Related pressure points (internal library links):
- Cloud Gate (LU-2) for chest fullness and upper chest tightness near the shoulder
- Heavenly Palace (LU-3) for upper arm tension along the Lung channel region
- Guarding White (LU-4) for arm/chest-related discomfort patterns
Complementary techniques:
- Slow exhale breathing (longer exhale than inhale): 6–8 slow breaths while holding HT-1 lightly can reduce bracing in the upper chest.
- Gentle shoulder opening: With the arm supported, slowly roll the shoulder back 5–10 times before pressing the point.
- Tapping (light): If direct pressure feels too intense, try very light fingertip tapping around (not on) the pulse area for 30–45 seconds, then reassess.
Scientific Perspective
At this time, there are no well-indexed clinical trials or systematic reviews specifically evaluating HT-1 (Jiquan) as a stand-alone point for chest pain, anxiety, or arm pain outcomes. That means recommendations for HT-1 rely primarily on traditional acupuncture texts, anatomical reasoning, and clinical pattern usage, rather than point-specific modern evidence.
For readers who want an evidence-informed context for acupressure more broadly:
- The NIH National Center for Complementary and Integrative Health summarizes what research suggests about acupuncture/acupressure approaches for pain and related symptoms in its overview of complementary health practices (see the NIH’s resource on acupuncture via NCCIH’s acupuncture overview).
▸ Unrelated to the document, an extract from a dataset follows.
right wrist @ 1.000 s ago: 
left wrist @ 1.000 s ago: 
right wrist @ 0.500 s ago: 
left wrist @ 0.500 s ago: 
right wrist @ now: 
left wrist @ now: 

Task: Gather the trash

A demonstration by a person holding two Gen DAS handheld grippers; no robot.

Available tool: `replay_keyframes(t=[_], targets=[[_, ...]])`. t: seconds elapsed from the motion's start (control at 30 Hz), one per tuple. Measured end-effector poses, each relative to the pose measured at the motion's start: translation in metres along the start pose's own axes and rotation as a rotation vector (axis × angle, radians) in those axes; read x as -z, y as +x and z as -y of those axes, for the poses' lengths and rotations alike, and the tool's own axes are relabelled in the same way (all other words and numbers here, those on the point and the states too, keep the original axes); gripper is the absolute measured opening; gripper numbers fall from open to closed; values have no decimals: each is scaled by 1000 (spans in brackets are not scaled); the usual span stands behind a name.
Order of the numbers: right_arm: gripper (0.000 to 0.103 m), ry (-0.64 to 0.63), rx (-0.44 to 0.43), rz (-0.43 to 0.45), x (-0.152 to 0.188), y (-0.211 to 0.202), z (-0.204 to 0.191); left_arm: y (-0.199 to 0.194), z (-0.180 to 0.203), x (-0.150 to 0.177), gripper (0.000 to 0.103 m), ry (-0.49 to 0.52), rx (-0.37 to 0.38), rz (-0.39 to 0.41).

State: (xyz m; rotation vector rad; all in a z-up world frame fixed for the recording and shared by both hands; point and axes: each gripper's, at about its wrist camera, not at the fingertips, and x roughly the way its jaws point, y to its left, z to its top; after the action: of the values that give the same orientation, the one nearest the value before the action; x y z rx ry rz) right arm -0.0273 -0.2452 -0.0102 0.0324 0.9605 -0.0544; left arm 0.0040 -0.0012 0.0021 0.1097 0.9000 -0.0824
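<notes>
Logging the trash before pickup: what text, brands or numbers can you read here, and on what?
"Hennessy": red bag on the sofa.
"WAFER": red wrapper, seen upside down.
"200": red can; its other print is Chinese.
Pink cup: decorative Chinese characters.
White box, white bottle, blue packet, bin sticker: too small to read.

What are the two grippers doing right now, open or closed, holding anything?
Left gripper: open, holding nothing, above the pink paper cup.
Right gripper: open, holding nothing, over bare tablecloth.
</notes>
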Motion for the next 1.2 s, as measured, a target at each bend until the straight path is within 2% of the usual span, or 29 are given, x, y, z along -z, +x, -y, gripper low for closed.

- For research exploring how acupuncture may influence pain processing and autonomic regulation, PubMed-indexed reviews can be found through the PubMed database (search terms like “acupuncture autonomic nervous system” or “acupressure anxiety”).
Because HT-1 lies near major vessels and nerves, any proposed physiologic effects should be interpreted cautiously and prioritized for gentle, safety-first application.